His golden eye met mine with surprise.

“I did not think it mattered much,” he said with a nonchalant jerk of his snout. “It is not as if you will have to prepare for my death one day. It will happen in tandem with yours. Just as I would wish.”

“I guess I’d better be careful, then. I’m a lot easier to kill than you are!”

“Not with me by your side, you’re not.”

“Does it work the other way, too? Will I die if you...”

“No,” Skalla said, and he sounded certain. “I remember hearing of mortal females who’ve outlived their stone sky mates. It is very rare, though, because even while mortal, stone sky gods are still exceptionally hard to kill.”

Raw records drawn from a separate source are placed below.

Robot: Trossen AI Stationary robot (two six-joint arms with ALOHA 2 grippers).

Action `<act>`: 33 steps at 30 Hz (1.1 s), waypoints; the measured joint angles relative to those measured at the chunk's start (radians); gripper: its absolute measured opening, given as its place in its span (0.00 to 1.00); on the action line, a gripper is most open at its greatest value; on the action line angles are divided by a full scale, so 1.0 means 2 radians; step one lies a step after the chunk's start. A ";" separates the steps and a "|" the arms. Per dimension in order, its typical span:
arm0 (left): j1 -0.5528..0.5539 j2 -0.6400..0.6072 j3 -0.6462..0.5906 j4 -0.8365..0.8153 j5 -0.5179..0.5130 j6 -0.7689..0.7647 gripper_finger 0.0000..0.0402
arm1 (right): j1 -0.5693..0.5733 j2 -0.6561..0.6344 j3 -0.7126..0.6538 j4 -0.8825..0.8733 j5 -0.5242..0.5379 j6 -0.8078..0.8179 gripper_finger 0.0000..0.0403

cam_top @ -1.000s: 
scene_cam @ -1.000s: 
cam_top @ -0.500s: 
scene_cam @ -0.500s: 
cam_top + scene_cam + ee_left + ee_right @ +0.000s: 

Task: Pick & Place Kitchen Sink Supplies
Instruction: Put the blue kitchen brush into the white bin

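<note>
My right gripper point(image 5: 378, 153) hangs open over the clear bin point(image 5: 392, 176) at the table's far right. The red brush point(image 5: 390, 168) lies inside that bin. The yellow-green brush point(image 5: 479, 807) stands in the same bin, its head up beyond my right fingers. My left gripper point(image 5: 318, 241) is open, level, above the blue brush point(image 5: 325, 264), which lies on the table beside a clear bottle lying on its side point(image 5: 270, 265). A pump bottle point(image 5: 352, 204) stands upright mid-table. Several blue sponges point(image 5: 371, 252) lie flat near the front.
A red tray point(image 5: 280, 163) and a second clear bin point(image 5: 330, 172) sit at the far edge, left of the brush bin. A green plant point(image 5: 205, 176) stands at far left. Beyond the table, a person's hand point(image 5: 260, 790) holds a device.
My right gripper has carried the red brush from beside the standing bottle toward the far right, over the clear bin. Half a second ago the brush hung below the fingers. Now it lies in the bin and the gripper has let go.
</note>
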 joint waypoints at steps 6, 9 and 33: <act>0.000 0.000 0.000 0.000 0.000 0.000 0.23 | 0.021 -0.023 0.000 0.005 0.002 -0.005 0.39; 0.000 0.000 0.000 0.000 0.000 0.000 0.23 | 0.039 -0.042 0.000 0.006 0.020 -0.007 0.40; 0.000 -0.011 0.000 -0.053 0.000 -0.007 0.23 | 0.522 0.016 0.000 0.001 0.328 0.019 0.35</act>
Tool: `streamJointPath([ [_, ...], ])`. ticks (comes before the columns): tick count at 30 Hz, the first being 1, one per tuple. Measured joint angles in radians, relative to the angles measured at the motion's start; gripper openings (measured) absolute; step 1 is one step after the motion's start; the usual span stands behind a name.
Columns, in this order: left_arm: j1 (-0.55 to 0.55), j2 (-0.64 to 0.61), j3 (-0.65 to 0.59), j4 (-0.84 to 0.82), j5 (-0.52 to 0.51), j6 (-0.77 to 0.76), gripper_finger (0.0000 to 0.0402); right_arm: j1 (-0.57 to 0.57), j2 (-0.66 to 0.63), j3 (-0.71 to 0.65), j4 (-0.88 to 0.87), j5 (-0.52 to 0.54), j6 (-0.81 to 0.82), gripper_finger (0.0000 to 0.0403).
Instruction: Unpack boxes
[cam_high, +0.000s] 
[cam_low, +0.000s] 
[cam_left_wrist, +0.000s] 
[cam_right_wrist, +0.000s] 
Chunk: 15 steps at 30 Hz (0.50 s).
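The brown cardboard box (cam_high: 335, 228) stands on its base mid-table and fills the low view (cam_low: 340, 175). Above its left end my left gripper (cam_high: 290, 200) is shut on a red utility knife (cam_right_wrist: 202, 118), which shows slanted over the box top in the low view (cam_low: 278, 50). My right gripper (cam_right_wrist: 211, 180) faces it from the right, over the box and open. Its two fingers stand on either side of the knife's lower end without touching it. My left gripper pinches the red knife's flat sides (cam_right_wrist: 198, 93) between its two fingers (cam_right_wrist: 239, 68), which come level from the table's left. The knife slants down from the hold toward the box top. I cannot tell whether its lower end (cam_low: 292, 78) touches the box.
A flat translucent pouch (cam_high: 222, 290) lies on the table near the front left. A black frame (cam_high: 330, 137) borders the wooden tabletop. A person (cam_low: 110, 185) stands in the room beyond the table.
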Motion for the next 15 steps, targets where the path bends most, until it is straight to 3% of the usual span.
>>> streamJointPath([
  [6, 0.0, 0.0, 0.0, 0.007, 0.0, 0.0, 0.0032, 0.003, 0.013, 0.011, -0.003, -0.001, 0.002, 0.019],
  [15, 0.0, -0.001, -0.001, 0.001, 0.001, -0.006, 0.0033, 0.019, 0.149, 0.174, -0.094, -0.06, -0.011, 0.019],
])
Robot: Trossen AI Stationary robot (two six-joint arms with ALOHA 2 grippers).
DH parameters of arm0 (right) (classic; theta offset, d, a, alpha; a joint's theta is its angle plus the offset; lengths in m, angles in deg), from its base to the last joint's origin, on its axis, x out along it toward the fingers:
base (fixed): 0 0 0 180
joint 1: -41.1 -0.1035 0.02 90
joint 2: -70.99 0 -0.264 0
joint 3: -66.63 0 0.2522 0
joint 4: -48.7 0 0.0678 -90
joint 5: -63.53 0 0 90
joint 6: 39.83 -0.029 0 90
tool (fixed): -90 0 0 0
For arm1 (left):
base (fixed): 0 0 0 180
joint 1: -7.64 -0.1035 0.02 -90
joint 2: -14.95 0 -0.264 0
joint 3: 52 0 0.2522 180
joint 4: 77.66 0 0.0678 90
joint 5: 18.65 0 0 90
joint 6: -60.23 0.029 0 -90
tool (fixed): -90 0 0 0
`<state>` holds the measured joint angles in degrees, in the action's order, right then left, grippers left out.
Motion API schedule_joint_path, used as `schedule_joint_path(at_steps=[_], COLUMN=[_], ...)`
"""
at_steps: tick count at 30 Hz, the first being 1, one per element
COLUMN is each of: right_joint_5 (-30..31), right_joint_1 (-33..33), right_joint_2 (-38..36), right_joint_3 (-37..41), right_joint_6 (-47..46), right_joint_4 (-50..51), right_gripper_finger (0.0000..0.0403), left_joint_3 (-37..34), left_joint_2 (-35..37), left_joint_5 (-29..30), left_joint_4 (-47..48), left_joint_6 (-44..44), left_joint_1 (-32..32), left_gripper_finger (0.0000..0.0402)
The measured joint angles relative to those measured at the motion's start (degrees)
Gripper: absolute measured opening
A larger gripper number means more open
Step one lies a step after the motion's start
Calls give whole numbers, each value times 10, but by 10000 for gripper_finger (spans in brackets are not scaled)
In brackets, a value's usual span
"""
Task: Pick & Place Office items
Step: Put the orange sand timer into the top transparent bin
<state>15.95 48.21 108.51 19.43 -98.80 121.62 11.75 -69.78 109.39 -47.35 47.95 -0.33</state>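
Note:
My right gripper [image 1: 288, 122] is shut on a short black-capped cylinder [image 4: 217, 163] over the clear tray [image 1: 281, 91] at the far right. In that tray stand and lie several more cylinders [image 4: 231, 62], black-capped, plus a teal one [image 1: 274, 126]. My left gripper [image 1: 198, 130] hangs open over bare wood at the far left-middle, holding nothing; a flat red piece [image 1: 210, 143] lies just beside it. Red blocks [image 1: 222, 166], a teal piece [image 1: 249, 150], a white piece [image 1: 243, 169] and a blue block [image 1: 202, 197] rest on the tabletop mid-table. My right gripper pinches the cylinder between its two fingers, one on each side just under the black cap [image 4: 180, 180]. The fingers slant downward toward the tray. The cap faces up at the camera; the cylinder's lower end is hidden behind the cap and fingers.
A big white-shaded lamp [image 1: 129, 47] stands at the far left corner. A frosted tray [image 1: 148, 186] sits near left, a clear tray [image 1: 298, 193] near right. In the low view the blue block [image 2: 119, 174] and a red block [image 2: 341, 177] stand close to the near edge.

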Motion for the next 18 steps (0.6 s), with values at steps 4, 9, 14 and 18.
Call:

“I wonder why it doesn’t go both ways,” I mused. “It doesn’t really seem fair.”

“Things do not require fairness to be. I went mate mad from your absence long before you were even born. I could not have prevented it if I’d even tried, because no matter how I searched, you would not have yet existed to be found.”

“You’re right. That is messed up.” I sighed, looking down. “I just wish I’d known about the fact that bonding with you meant I’d basically cause your death one day. I doubt it would have changed anything but... But I just can’t help but feel like I’ve taken away your future.”

Skalla stiffened, then placed a very firm hand under my chin, forcing my head back to meet his raw but steady gaze.

“Let me make this abundantly clear to you, Suvi,” he said, as solemnly as if he spoke a prayer. “There is nothing worth having now that you have not bestowed upon me.” His grip tightened, his gaze bright and gold and sure. “You have given me my future, Suvi. And you have given me back my past.”